#### Directions for this task:
Everything in the data that follows should be given again verbatim, except the images.

#### Recorded data:
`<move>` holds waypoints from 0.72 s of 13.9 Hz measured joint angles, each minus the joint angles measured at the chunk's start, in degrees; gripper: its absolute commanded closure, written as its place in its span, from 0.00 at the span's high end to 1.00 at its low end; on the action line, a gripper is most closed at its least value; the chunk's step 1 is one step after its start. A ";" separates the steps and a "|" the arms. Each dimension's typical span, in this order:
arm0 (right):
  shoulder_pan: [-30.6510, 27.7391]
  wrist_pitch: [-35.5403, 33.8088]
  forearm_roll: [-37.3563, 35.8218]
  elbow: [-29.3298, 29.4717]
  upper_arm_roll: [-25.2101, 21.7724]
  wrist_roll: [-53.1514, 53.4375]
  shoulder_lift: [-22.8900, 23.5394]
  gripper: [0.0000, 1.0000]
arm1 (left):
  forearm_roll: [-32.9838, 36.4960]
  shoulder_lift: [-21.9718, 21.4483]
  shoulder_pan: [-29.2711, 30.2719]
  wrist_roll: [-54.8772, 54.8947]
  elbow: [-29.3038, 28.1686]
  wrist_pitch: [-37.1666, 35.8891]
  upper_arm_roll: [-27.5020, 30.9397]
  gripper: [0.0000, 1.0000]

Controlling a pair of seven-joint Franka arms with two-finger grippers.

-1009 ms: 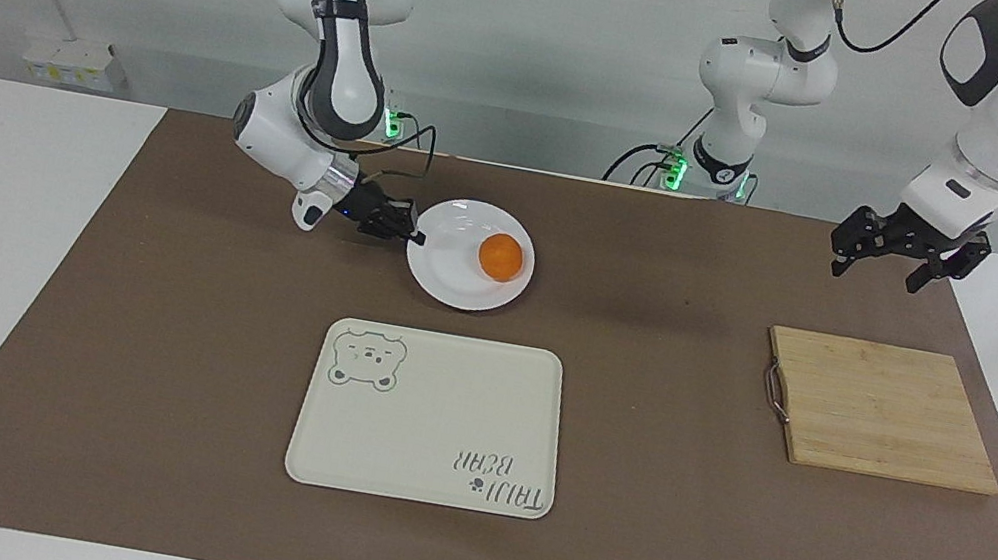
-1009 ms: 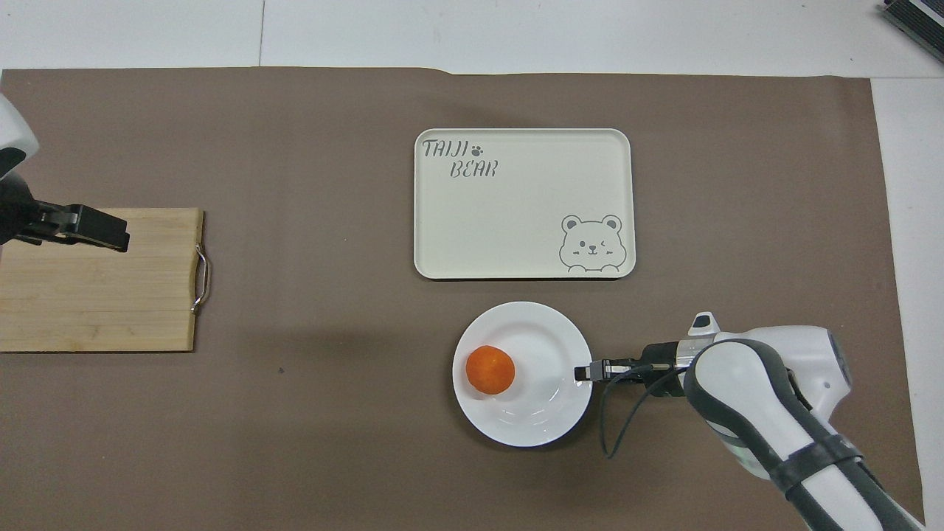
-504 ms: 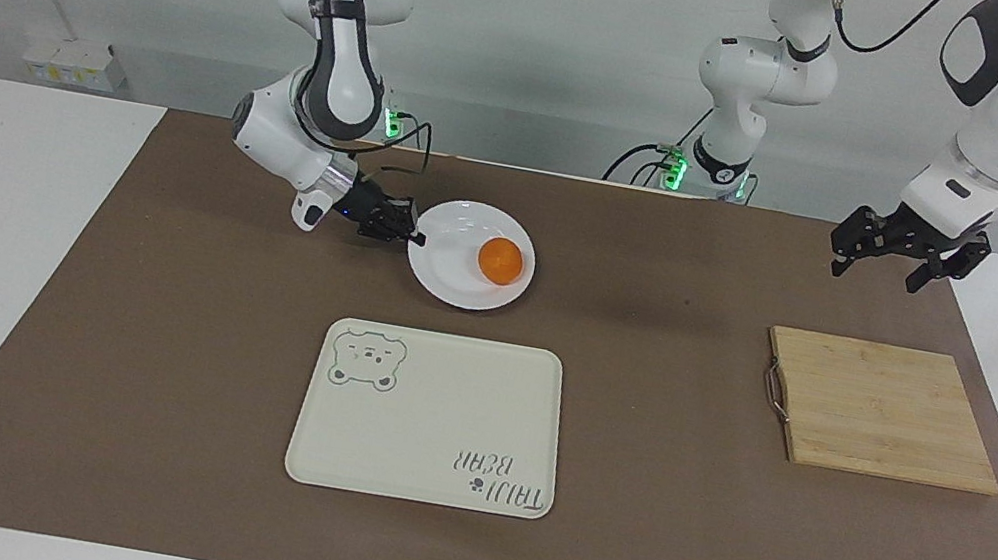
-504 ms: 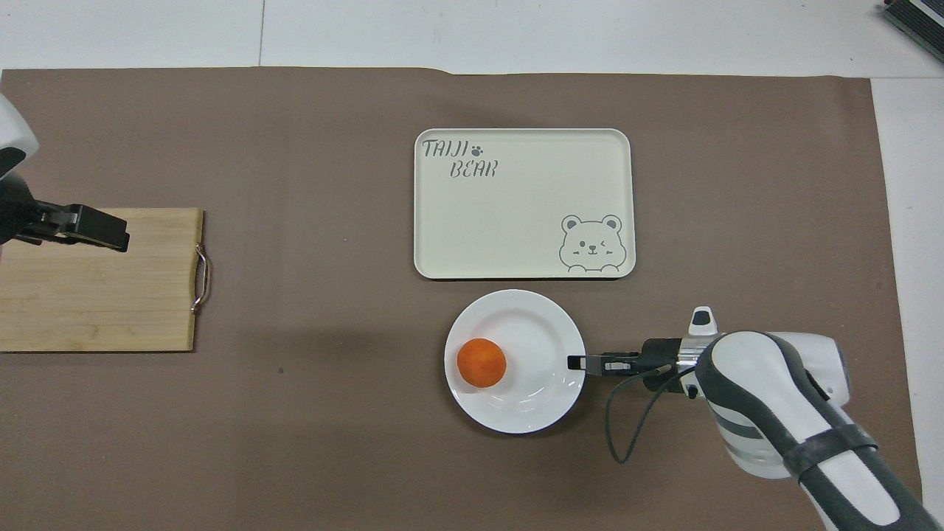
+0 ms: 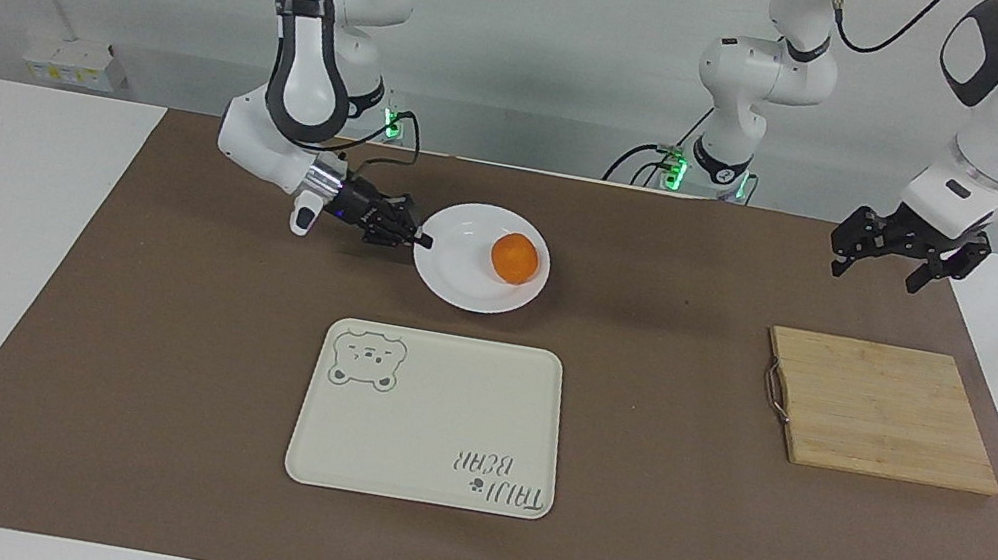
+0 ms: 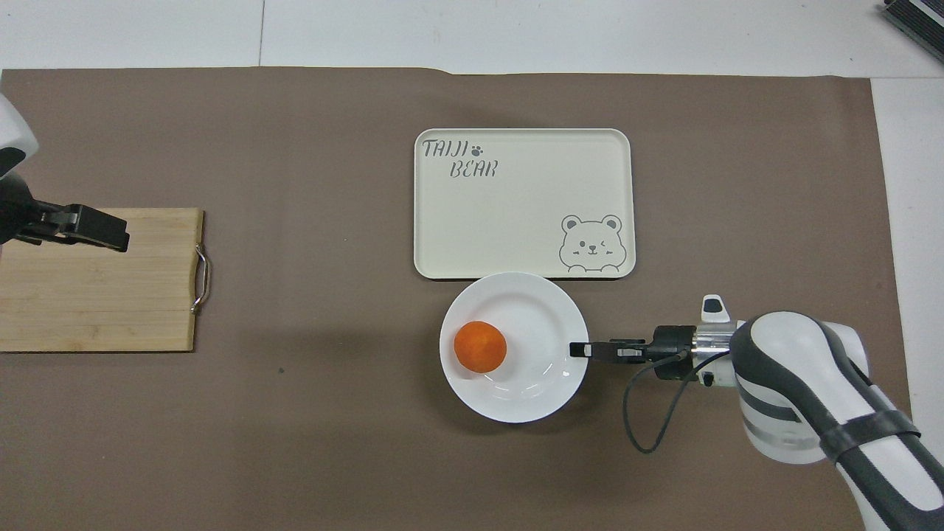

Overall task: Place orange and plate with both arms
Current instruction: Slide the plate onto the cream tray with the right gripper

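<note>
The white plate (image 5: 460, 272) (image 6: 532, 313) carries the orange (image 5: 515, 258) (image 6: 479, 346) on the side toward the left arm's end. My right gripper (image 5: 419, 240) (image 6: 579, 349) is shut on the plate's rim at the side toward the right arm's end. It holds the plate just off the brown mat, and from overhead the plate's edge overlaps the edge of the tray. My left gripper (image 5: 898, 261) (image 6: 110, 237) waits open and empty in the air over the cutting board's edge.
A cream bear-print tray (image 5: 436, 412) (image 6: 516, 206) lies mid-table, farther from the robots than the plate. A wooden cutting board (image 5: 883, 410) (image 6: 96, 295) with a metal handle lies toward the left arm's end. A brown mat covers the table.
My right gripper has raised the plate with the orange and carried it toward the tray, a little toward the left arm's end. The left arm has not moved.
</note>
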 measured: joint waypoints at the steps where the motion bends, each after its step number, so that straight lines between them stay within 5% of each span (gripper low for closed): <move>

#### Expected answer:
`<move>` holds waypoints from 0.72 s of 13.9 Hz measured joint angles, each minus the joint angles measured at the chunk's start, in degrees; gripper: its absolute commanded closure, written as its place in its span, from 0.00 at the span's high end to 1.00 at its low end; on the action line, a gripper is most closed at its least value; the chunk's step 1 is one step after its start. A ";" separates the steps and a "|" the arms. Each dimension's typical span, in this order:
arm0 (right):
  shoulder_pan: [-30.6510, 27.7391]
  wrist_pitch: [-35.5403, 33.8088]
  forearm_roll: [-37.3563, 35.8218]
  elbow: [-29.3298, 29.4717]
  upper_arm_roll: [-25.2101, 21.7724]
  wrist_roll: [-53.1514, 53.4375]
  shoulder_lift: [-22.8900, 23.5394]
  gripper: [0.0000, 1.0000]
arm1 (left):
  forearm_roll: [-32.9838, 36.4960]
  shoulder_lift: [-21.9718, 21.4483]
  shoulder_pan: [-29.2711, 30.2719]
  wrist_roll: [-54.8772, 54.8947]
  elbow: [-29.3038, 28.1686]
  wrist_pitch: [-37.1666, 35.8891]
  upper_arm_roll: [-27.5020, 30.9397]
  gripper: [0.0000, 1.0000]

Controlling a pair of seven-joint Franka arms with two-finger grippers.

-1009 ms: 
-1009 ms: 
-504 ms: 
-504 ms: 
+0 ms: 
+0 ms: 

Overall task: Place orange and plate with both arms
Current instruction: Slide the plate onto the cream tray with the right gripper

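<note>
The white plate (image 5: 460, 272) (image 6: 532, 313) carries the orange (image 5: 515, 258) (image 6: 479, 346) on the side toward the left arm's end. My right gripper (image 5: 419, 240) (image 6: 579, 349) is shut on the plate's rim at the side toward the right arm's end. It holds the plate just off the brown mat, and from overhead the plate's edge overlaps the edge of the tray. My left gripper (image 5: 898, 261) (image 6: 110, 237) waits open and empty in the air over the cutting board's edge.
A cream bear-print tray (image 5: 436, 412) (image 6: 516, 206) lies mid-table, farther from the robots than the plate. A wooden cutting board (image 5: 883, 410) (image 6: 96, 295) with a metal handle lies toward the left arm's end. A brown mat covers the table.
My right gripper has raised the plate with the orange and carried it toward the tray, a little toward the left arm's end. The left arm has not moved.
</note>
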 measured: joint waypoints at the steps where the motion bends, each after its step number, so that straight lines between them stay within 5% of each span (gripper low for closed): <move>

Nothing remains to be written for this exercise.